Menurutnya, alasan untuk menaikkan status sosial menjadi alasan yang banyak mendorong masyarakat melakukan haji. Tidak bisa dipungkiri memang jika haji yang memiliki tantangan, hambatan serta biaya yang tidak sedikit menjadikan ibadah ini memiliki prestige tersendiri. Orang yang bergelar haji pun lebih dihormati di kalangan masyarakat sehingga mendorong lebih banyak masyarakat untuk pergi melakukan haji apapun resikonya.

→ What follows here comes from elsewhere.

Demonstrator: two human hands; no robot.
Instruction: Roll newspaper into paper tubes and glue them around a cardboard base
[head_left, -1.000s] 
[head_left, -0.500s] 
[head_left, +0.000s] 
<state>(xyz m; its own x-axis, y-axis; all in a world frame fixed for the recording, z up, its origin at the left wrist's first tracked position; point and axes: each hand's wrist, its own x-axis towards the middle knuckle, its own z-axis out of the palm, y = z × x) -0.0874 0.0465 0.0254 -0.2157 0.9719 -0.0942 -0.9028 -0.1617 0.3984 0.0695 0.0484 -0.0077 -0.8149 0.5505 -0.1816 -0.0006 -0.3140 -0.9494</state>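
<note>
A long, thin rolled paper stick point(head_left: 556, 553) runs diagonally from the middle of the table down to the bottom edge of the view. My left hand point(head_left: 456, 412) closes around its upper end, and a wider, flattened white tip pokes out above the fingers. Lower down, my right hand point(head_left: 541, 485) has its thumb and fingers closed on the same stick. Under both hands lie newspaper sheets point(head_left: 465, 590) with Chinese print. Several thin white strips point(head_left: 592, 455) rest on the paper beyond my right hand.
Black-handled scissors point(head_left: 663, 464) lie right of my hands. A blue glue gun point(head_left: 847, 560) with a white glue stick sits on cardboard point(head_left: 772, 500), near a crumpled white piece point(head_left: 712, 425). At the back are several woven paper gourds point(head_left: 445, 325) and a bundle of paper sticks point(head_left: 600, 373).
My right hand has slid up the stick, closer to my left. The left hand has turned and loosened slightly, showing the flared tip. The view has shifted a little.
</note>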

Kondisi ini lah yang kemudian dimanfaatkan oleh agen penyalur haji dengan menciptakan kesadaran semu bahwa berhaji dapat menaikkan status sosial lebih mulia di kalangan masyarakat. Tentu saja dampaknya semakin banyak yang berhaji, semakin banyak pula yang menggunakan jasa agen haji dan semakin banyak keuntungan lewat pemerasan yang dapat dilakukan.